まずは副業としてスタートさせ、軌道に乗ってから医師から起業家へ転身すればリスクを回避できるでしょう。
医療起業の成功事例
医師がビジネスパーソンとして起業し、実際に成功した具体例をご紹介します。
- 株式会社メドピア(2004年12月創業)
- 株式会社メドレー(2009年6月創業)
- 株式会社ミナケア(2011年2月創業)
株式会社メドピア(2004年12月創業)
循環器内科医である石見陽氏が立ち上げた株式会社メドピアは、「医師を支援すること。そして患者を救うこと」を理念として掲げています。
医師専用のコミュニティサイト「MedPeer」を運営しており、その参加者は16万人で、医師の2人に1人ともいわれるほどです。
石見氏は大学院時代に医師向け求人サイトを束ねるポータルサイトを立ち上げた経験があり、そこから起業の道へと進みました。
株式会社メドレー(2009年6月創業)
脳神経外科医の豊田剛一郎氏が立ち上げたのが、株式会社メドレーです。
医師たちがつくるオンライン医療事典「MEDLEY」を提供し、医療に関する最新情報を多方面から提供しています。

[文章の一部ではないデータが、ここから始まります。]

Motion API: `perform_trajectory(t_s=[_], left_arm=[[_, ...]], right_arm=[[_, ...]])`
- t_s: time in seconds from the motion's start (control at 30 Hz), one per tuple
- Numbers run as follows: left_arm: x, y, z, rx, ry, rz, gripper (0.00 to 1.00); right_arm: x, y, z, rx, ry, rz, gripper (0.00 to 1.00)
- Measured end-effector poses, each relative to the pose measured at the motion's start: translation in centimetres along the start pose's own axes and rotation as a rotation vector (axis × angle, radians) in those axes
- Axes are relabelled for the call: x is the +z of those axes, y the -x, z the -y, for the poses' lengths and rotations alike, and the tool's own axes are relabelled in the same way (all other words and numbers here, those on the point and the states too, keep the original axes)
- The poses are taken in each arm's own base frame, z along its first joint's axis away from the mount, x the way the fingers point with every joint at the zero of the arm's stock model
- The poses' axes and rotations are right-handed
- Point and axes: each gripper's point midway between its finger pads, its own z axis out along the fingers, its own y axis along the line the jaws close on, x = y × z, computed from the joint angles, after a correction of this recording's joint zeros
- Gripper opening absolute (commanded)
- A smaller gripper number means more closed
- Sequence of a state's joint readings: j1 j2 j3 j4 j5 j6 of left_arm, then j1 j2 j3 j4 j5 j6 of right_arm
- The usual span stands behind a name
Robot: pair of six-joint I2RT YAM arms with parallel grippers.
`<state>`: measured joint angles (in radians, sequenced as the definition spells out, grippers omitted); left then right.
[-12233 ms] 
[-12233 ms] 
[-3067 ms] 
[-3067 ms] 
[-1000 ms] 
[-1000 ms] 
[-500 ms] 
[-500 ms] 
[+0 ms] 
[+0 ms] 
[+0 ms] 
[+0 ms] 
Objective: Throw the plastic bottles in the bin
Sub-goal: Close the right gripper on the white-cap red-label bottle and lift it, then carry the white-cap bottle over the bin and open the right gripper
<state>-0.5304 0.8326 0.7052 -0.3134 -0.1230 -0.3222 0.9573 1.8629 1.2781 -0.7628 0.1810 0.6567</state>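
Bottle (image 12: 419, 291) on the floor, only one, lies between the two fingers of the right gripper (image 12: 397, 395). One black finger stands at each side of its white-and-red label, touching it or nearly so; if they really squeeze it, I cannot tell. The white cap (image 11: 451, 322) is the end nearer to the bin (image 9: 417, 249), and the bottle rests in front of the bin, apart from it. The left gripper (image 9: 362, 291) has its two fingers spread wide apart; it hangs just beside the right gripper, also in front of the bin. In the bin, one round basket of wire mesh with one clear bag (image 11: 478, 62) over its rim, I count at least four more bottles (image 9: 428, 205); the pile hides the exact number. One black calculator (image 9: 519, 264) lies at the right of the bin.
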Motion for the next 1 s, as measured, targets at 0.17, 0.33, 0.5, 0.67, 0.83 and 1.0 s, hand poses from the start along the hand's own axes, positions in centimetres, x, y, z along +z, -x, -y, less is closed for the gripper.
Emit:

オンライン診療システム「クリニクス」やオンライン診療・服薬指導アプリ「CLINICS」などを手掛け、納得できる医療の実現を目指しています。
株式会社ミナケア(2011年2月創業)
東大病院循環器内科出身の山本雄士氏が立ち上げたのが、株式会社ミナケアです。
病気の治療のためである医療を、健康に投資する投資型医療の実現を目指しています。
治療ではなく予防、健康の維持のために投資するという考えのもと、「データヘルス」支援や「ヘルスケアサービス開発」を支援しています。
医師が起業するには
医師が起業をするには、開業医となるか、医療関係のビジネスをスタートさせるかといった選択肢があります。
新しいビジネスを始めるとしても、医師としての経験やスキルあってこそです。
起業をすれば勤務医より収入アップが見込めますが、必ずしも成功するとは限りません。
週末起業というスタイルを選べば、比較的リスクを抑えながらスタートできます。
「なぜ起業するのか」「起業をして何をしたいのか」といった明確な理念をもち、成功までの道筋をイメージして取り組んでいきましょう。